An official of Shehri-CBE, Naila Ahmed, also informed The News that before the June 23 incident, the cantonment authorities had no written by-laws as a result of which violations could be observed in all areas under their jurisdiction, including Sharae Faisal, which is one of the main arteries of the city. “Despite the fact that a majority of the deaths during the rainstorm occurred in the cantonment’s jurisdiction, the meeting did not ban the installation of hoardings, but supported the move to minimize the size of billboards that would not jeopardize human lives,” said Ahmed.

Under the cantonment by-laws, installation of hoardings on pavements, rooftops of houses, hotels and buildings as well as double-storey hoardings have been prohibited, as against the Advertisement and Signs Rule 2006 that permits installation of mega-sized hoardings on roof-tops. On the other hand, the CDGK has restricted the minimum distance between two billboards to 200ft while the cantonment authority has restricted to 50m. The two agencies, however, are unified on the maximum size of land hoarding that should not exceed 20’x60’.
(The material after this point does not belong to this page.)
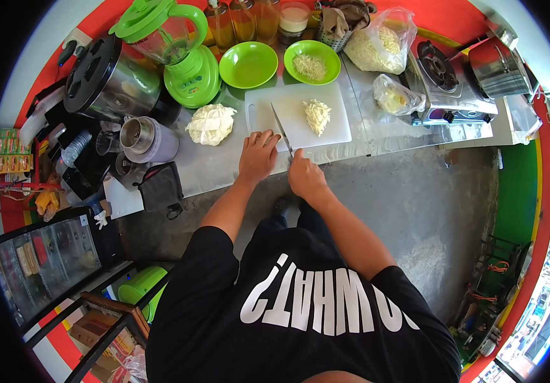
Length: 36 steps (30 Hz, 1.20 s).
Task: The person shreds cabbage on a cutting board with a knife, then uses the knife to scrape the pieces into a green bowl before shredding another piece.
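Note:
My right hand (307, 175) is wrapped round the handle of a knife (281, 124), whose blade points away over the white cutting board (332, 131). On the board's left front edge rests my left hand (259, 153), its fingers bent and close together beside the blade; whether anything is under them is hidden. A pile of pale shreds (317, 117) lies on the board, right of the knife. Left of the board sits a large pale, scored chunk (211, 124). Behind it are an empty green plate (248, 65) and a green plate holding shreds (332, 59).
A green blender (192, 80), a large pot (112, 83) and a steel container (150, 137) stand left. Bottles line the back. To the right are bags (383, 48) of pale shreds, a smaller bag (395, 96) and a stove (444, 83) with a pot.

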Available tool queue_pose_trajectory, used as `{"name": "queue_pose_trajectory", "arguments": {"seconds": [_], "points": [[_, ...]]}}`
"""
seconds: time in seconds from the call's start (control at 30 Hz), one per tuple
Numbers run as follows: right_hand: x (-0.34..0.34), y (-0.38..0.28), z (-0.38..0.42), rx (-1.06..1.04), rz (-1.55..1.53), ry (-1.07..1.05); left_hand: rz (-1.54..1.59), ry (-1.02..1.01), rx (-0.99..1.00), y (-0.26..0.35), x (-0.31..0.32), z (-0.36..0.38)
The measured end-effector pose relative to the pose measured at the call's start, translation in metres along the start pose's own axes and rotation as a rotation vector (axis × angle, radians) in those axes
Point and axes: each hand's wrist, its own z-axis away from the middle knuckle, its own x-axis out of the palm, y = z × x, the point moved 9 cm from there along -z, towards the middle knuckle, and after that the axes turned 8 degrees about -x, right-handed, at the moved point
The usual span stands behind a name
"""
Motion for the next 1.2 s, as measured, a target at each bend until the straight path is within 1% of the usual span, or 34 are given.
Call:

Interestingly, apart from the jurisdiction of Cantonment Board Clifton, the remaining cantonment authorities are yet to abide by their own “standard policy” as one can witness violations on one of the main thoroughfares of the city including Sharae Faisal where there is no uniformity in the size of billboards or in the distance between two billboards.

Ahmed, on the other hand, has also expressed her doubt over the monitoring of violation of several clauses of the Advertisement and Signs Rule 2006. One of the clause states that the land hoarding would “be erected six feet away from the roadside to facilitate pedestrians” but a violation can be observed on roadside near Bagh Ibn-e-Qasim in Clifton (which falls under the CDGK jurisdiction), she informed. She said similar violations in the measurement of distance between two hoardings have been observed in other parts of the city, but the CDGK has taken no notice.

Khan, however, responded that a monitoring team has been formed comprising members of the Advertising Association and CDGK who are working to address the issue. He later added: “If the jurisdiction of a single city remains in the hands of multiple agencies that do not unify under a single law, such violations would be difficult to check. The involvement of so many agencies only leads to confusion as a result of which no single authority can be held accountable.”

While the issue of jurisdiction lingers and concerned authorities continue to shift blame when inquired about who bowed down to advertising pressure first, what is clear is that advertising is too lucrative a business for the civic agencies to abide by the president’s directives to ‘rid the city of hoardings’.